About this task: Print exactly the lines below between the line holding "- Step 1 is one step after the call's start" and the line holding "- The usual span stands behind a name", inclusive, and nothing more.

Stored data:
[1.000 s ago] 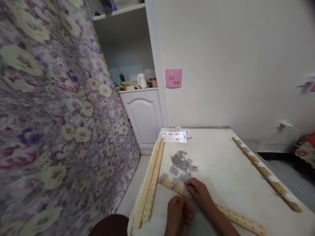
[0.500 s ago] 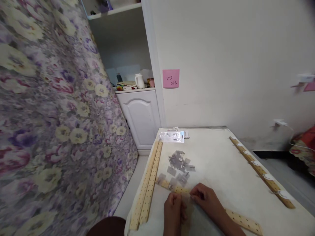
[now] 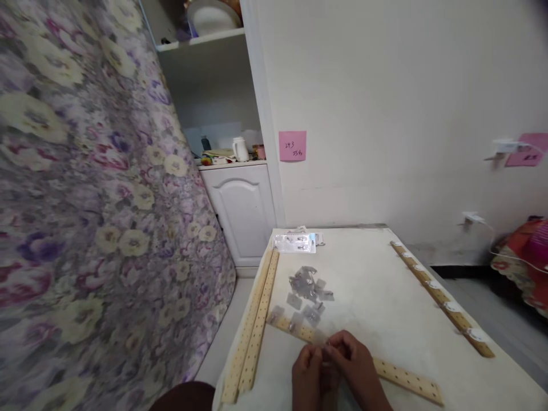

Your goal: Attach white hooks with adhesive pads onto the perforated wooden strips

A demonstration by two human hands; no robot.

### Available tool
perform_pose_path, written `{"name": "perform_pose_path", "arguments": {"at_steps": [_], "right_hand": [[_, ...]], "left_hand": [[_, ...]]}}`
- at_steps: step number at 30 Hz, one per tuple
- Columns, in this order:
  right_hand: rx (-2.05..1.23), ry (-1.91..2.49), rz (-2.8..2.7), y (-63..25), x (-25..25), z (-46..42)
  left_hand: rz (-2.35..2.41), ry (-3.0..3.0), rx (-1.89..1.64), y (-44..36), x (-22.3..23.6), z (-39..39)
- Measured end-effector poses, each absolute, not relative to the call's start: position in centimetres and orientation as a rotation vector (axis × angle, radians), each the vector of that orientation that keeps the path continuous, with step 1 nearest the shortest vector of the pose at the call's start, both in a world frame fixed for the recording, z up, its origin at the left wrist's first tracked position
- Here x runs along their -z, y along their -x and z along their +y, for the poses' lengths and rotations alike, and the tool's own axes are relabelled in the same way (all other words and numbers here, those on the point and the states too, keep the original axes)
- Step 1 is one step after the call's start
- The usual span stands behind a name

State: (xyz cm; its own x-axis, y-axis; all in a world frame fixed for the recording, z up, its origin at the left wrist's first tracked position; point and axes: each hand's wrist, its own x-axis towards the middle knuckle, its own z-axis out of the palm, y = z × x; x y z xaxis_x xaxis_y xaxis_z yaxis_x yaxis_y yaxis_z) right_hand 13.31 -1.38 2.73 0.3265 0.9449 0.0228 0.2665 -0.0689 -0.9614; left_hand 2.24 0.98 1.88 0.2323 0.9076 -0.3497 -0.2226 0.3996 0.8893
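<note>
At the near edge, a round brown seat [image 3: 184,397] is partly seen beside the white-covered table [image 3: 359,274]. Above the table's near part, the left hand [image 3: 307,368] and the right hand [image 3: 353,358] are held close together. The fingers of both hands are bent and closed inward; a small piece [image 3: 327,344] appears to be pinched at the right fingertips, but its shape is too small to tell, and whether it is also gripped by the left fingers cannot be told.

Behind and partly covered by the hands, a perforated wooden strip [image 3: 406,381] is laid slantwise across the table. Clear squares with small metal parts [image 3: 294,323] are set along its left part. To the left, two more perforated strips [image 3: 259,319] are laid side by side.

Farther back, a loose pile of clear grey squares [image 3: 305,283] is spread on the table. Along the right edge, a wooden strip with white discs [image 3: 443,299] is placed. At the far left corner, a clear blister pack [image 3: 294,242] is laid flat. Beyond, a pink note [image 3: 293,146] is stuck to the wall [image 3: 363,114].
</note>
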Motion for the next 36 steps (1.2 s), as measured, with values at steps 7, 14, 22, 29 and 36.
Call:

Response to the task:
- Step 1 is one step after the call's start
- The usual span stands behind a name

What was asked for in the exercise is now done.